**Information provided**.

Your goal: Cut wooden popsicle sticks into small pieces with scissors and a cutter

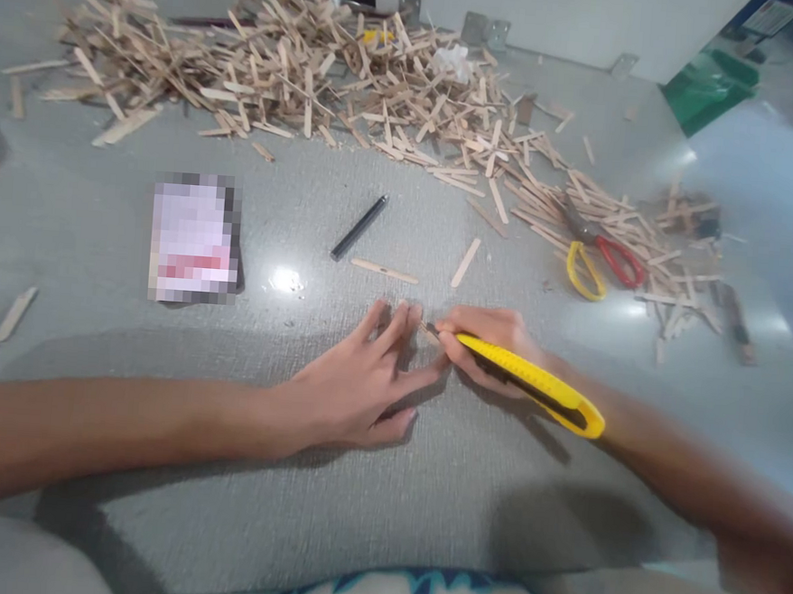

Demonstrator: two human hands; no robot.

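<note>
Right hand point(493, 326), just right of centre frame, is clamped on a yellow utility knife point(533, 375), blade point(430, 329) beside the spread-fingered left hand point(364, 372) on the table point(273, 506). Cutting seems the step; another stroke would call for clearance from that edge.

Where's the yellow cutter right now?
In the head view, the yellow cutter is right of centre, held in the right hand, its tip close beside the left hand.
</note>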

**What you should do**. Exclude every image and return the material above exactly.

**Task solution**.
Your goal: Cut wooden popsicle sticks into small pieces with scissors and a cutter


Demonstrator: two human hands; no robot.

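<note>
Right hand point(493, 326), just right of centre frame, is clamped on a yellow utility knife point(533, 375), blade point(430, 329) beside the spread-fingered left hand point(364, 372) on the table point(273, 506). Cutting seems the step; another stroke would call for clearance from that edge.

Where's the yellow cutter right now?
In the head view, the yellow cutter is right of centre, held in the right hand, its tip close beside the left hand.
</note>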

What came before is the finished answer.